Unfortunately, Jeremy’s case had stopped making news by year’s end. State Division of Law Enforcement public affairs officer Hugh Munn acknowledged that detectives knew no more than they did on the day that Jeremy vanished. He claimed that despite following every lead that could be found, they were still unable to determine Jeremy’s status. There were no signs of foul play in or around his home, and no one had seen him being abducted. He had just disappeared, leaving no trace.

After Jeremy’s missing poster was circulated across the nation, detectives spent the ensuing year pursuing leads from all around the country. When a child in her class who looked like Jeremy refused to respond to the name she had been instructed to call him, an Illinois creche teacher called the police. In Georgia, a dental assistant was positive that she had cleaned Jeremy’s teeth. A Tennessee teacher speculated that one of her new students might be the missing child. None of the suggestions led to Jeremy, even though they all seemed promising.

Donna and Nick harboured a fantasy that Jeremy was still alive, possibly kidnapped by someone desiring a child of their own. Donna looked closely at every young boy she saw, hoping that her eyes would catch Jeremy’s features. Ray, his father, was more realistic. He didn’t think Jeremy had been kidnapped by an unknown individual. “I think the answer is in that neighborhood…there’s only one road in and out,” he said to a local newspaper reporter. Strange traffic is not present in that area. It was a depressing idea.

Ray’s conclusion was supported by a few investigators who pointed out that Jeremy’s dog and the person who took him were probably acquainted. Since the German shepherd had been Jeremy’s fierce protector, it’s likely that he wouldn’t have allowed a stranger to approach and seize him.

May 1992 would have marked Jeremy’s eleventh birthday. The Aiken County Sheriff’s Office released an age progression picture of him to commemorate the event, revealing what he might have looked like at eleven years old. Sheriff Heath was hoping that the photo would generate fresh leads that would lead to Jeremy’s whereabouts.
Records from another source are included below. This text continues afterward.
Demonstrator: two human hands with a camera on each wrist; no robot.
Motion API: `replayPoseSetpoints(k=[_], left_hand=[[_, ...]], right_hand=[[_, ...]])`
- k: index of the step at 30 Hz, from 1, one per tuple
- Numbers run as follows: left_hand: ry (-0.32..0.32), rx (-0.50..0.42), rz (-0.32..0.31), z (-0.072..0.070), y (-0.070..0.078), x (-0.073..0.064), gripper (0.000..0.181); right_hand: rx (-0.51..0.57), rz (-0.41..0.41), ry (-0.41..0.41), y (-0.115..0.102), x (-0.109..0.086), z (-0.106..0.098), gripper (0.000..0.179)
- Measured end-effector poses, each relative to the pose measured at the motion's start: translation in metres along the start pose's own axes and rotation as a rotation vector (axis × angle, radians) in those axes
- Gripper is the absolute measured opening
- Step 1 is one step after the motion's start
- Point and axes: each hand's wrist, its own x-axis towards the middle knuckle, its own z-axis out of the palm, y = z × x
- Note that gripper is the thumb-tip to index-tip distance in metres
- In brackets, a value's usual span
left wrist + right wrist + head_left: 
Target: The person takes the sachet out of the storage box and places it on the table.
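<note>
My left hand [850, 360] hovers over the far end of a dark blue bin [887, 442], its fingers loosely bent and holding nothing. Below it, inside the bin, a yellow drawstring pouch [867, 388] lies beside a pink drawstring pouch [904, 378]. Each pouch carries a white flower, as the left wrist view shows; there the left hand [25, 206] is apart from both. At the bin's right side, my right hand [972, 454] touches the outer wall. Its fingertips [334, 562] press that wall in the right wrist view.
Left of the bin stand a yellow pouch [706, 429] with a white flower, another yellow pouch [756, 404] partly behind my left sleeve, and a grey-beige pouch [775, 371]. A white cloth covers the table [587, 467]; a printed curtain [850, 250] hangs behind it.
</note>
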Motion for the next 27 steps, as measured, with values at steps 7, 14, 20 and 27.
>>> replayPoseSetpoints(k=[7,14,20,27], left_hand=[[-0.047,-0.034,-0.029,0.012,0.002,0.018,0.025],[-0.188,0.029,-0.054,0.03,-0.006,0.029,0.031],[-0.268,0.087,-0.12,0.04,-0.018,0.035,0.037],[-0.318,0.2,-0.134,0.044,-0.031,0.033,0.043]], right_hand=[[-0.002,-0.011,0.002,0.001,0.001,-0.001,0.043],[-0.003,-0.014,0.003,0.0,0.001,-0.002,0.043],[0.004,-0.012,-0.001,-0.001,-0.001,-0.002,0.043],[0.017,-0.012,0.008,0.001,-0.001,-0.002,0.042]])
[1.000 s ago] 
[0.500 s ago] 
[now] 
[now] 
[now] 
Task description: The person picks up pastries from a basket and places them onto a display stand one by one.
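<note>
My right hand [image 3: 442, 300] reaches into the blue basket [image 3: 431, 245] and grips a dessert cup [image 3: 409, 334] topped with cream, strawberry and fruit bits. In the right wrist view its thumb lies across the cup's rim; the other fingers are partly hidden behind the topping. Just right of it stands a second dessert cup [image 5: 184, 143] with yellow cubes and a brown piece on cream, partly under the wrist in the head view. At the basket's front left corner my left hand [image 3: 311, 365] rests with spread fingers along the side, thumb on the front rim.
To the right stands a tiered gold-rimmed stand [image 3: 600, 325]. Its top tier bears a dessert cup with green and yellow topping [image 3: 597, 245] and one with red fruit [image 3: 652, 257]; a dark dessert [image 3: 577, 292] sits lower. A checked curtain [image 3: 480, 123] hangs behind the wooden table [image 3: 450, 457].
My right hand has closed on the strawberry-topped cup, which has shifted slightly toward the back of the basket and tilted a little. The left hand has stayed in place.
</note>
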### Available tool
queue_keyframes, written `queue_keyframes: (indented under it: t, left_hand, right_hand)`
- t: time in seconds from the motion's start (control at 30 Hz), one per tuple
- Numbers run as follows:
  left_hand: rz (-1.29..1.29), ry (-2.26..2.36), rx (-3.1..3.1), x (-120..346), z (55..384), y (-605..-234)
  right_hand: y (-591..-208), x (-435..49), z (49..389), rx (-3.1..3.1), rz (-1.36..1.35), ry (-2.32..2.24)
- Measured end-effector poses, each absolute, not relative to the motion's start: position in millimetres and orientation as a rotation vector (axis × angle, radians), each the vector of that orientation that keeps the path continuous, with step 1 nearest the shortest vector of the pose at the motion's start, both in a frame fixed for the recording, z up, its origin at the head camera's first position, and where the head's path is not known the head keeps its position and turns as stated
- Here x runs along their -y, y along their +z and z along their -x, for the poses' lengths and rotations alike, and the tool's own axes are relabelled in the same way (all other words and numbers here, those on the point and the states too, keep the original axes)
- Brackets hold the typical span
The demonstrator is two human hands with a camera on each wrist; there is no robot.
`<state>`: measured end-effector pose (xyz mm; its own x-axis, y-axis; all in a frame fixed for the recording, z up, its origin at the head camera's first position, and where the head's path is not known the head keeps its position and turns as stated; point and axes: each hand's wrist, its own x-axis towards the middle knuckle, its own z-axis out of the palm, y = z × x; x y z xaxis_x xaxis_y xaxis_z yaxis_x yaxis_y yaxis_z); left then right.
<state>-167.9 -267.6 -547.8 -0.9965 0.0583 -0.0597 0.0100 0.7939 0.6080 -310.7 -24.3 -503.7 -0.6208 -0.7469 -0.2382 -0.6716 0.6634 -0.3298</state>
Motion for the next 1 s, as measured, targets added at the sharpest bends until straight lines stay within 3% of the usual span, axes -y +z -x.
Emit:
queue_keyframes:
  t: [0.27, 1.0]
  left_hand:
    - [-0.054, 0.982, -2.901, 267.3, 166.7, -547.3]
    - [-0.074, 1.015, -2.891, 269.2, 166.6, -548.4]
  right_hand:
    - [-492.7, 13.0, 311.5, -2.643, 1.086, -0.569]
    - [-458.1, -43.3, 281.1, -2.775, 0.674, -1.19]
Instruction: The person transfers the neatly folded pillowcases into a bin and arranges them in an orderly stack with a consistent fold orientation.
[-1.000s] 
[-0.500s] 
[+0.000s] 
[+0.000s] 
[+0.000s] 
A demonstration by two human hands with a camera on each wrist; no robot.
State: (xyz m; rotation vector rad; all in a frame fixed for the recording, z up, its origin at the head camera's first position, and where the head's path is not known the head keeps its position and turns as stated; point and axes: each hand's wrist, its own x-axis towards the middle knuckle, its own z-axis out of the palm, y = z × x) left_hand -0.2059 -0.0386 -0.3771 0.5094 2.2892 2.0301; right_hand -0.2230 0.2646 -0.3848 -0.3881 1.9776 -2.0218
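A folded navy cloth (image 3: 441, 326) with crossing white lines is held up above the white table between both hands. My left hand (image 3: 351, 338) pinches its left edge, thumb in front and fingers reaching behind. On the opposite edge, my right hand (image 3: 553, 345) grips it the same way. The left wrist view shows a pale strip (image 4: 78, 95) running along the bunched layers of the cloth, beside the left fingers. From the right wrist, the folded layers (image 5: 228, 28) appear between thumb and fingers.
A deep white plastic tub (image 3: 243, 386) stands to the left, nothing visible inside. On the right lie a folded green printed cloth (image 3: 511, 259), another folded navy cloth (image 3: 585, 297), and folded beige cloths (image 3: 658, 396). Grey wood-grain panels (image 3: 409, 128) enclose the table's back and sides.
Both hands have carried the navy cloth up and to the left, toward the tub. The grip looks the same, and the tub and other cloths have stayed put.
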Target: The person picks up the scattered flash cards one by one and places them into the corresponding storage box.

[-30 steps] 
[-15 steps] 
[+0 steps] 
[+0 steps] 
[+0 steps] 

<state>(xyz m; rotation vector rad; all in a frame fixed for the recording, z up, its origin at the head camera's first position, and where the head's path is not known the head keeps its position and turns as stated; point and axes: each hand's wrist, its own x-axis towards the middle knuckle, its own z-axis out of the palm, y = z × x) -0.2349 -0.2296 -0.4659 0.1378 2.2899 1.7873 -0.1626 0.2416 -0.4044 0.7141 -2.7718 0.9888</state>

While some suggestions were received, none of them were successful.

A self-described psychic claimed that Jeremy would be found in Langley, South Carolina, along with a boat and a wheel, so investigators searched Langley Pond in March 1995. There was no sign of Jeremy, even though searchers did find the bow of a long-abandoned boat and a tricycle wheel.

Regretfully, the Langley Pond search was the final, widely reported attempt to find Jeremy. Even though the case is still active, years have passed with no new tips, and the investigation has long since come to a standstill. Although Jeremy’s relatives and the investigators acknowledge the remote possibility that he is still alive, they do not give up hope.

In 1985, Jeremy Grice vanished when he was 4 years old. A gregarious and bashful boy, he enjoyed playing outside with his dog. He had blonde hair and hazel eyes. He weighed forty pounds and stood three feet ten inches tall at the time of his disappearance. When last seen, he was sporting a blue or purple shirt with blue jeans. It’s possible that Jeremy is still alive and just has hazy memories of his past, despite the authorities’ belief that he was abducted. Please call 803–642–1761 to reach the Aiken County Sheriff’s Office if you know anything about Jeremy.